EXERCISE: The expected response is the complete listing below, restated exactly, with its pictures omitted.

__________________________________________________

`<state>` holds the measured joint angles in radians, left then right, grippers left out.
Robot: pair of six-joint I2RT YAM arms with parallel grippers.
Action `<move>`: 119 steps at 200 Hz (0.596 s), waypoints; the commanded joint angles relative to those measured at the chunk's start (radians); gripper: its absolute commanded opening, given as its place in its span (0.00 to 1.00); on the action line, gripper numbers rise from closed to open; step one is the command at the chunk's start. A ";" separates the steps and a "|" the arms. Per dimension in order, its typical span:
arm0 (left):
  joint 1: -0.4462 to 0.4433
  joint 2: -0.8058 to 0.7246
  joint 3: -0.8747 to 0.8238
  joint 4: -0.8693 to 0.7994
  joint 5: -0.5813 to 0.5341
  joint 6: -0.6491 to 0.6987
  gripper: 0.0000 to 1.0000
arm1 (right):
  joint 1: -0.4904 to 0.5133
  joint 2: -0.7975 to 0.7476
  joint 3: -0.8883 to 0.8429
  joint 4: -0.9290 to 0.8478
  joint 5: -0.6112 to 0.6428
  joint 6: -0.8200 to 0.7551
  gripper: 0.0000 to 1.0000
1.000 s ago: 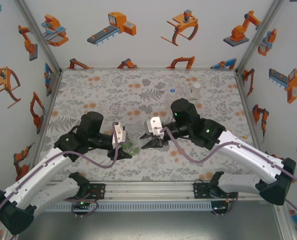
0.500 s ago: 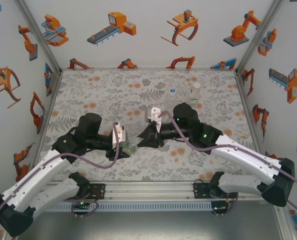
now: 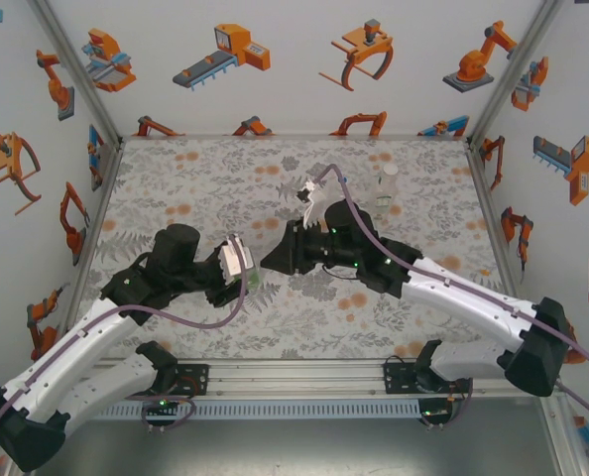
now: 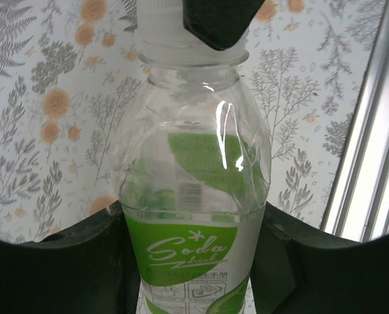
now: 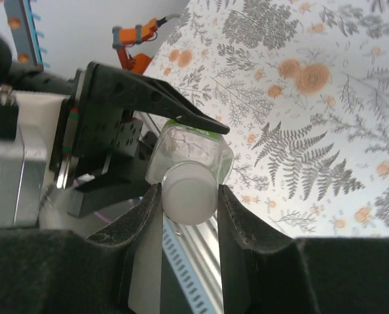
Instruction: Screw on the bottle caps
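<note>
The bottle with the green label (image 4: 194, 196) lies tilted in my left gripper (image 4: 194, 245), which is shut on its body; in the top view that bottle (image 3: 255, 281) is just left of centre. A white cap (image 5: 189, 193) sits on its neck, with my right gripper (image 5: 189, 196) shut on the cap from the mouth end. A dark fingertip (image 4: 214, 19) of the right gripper overlaps the cap (image 4: 160, 29) in the left wrist view. From above, the left gripper (image 3: 245, 276) and the right gripper (image 3: 271, 263) meet nose to nose.
A slim bottle with a white cap (image 3: 389, 184) stands at the back right of the floral table (image 3: 195, 178). The aluminium rail (image 4: 371, 131) runs along the near edge, close beside the held bottle. The right arm's cable (image 3: 346, 203) arches over the back middle.
My right wrist has rolled and swung towards the back, its white camera block rising, while its jaws stay at the bottle's mouth. The left gripper has shifted slightly right with the bottle.
</note>
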<state>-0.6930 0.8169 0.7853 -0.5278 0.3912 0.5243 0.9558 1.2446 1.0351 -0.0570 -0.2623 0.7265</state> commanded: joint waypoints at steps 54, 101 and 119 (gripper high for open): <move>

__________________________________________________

RESULT OF THE TASK:
`<state>` holds the measured joint angles in radians, left then right, grippers left out.
Robot: pair of six-joint I2RT YAM arms with parallel grippers.
Action `<move>`: 119 steps at 200 Hz (0.596 s), waypoints; the commanded joint angles relative to those measured at the chunk's start (radians); gripper: its absolute commanded opening, given as its place in its span (0.00 to 1.00); on the action line, gripper numbers rise from closed to open; step one is the command at the chunk's start. A ";" separates the steps and a "|" the arms. Per dimension in order, its typical span:
arm0 (left):
  joint 1: -0.4462 to 0.4433
  joint 2: -0.8058 to 0.7246
  joint 3: -0.8747 to 0.8238
  joint 4: -0.8693 to 0.7994
  joint 5: -0.5813 to 0.5341
  joint 6: -0.6491 to 0.6987
  gripper: 0.0000 to 1.0000
arm1 (right):
  joint 1: -0.4904 to 0.5133
  joint 2: -0.7975 to 0.7476
  joint 3: -0.8883 to 0.8429
  joint 4: -0.9290 to 0.8478
  joint 5: -0.6112 to 0.6428
  joint 6: -0.8200 to 0.7551
  gripper: 0.0000 to 1.0000
1.000 s ago: 
0.500 s ago: 
now: 
now: 
now: 
Instruction: Screw on the bottle caps
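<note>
The bottle with the green label (image 4: 194, 196) lies tilted in my left gripper (image 4: 194, 245), which is shut on its body; in the top view that bottle (image 3: 255, 281) is just left of centre. A white cap (image 5: 189, 193) sits on its neck, with my right gripper (image 5: 189, 196) shut on the cap from the mouth end. A dark fingertip (image 4: 214, 19) of the right gripper overlaps the cap (image 4: 160, 29) in the left wrist view. From above, the left gripper (image 3: 245, 276) and the right gripper (image 3: 271, 263) meet nose to nose.
A slim bottle with a white cap (image 3: 389, 184) stands at the back right of the floral table (image 3: 195, 178). The aluminium rail (image 4: 371, 131) runs along the near edge, close beside the held bottle. The right arm's cable (image 3: 346, 203) arches over the back middle.
My right wrist has rolled and swung towards the back, its white camera block rising, while its jaws stay at the bottle's mouth. The left gripper has shifted slightly right with the bottle.
</note>
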<state>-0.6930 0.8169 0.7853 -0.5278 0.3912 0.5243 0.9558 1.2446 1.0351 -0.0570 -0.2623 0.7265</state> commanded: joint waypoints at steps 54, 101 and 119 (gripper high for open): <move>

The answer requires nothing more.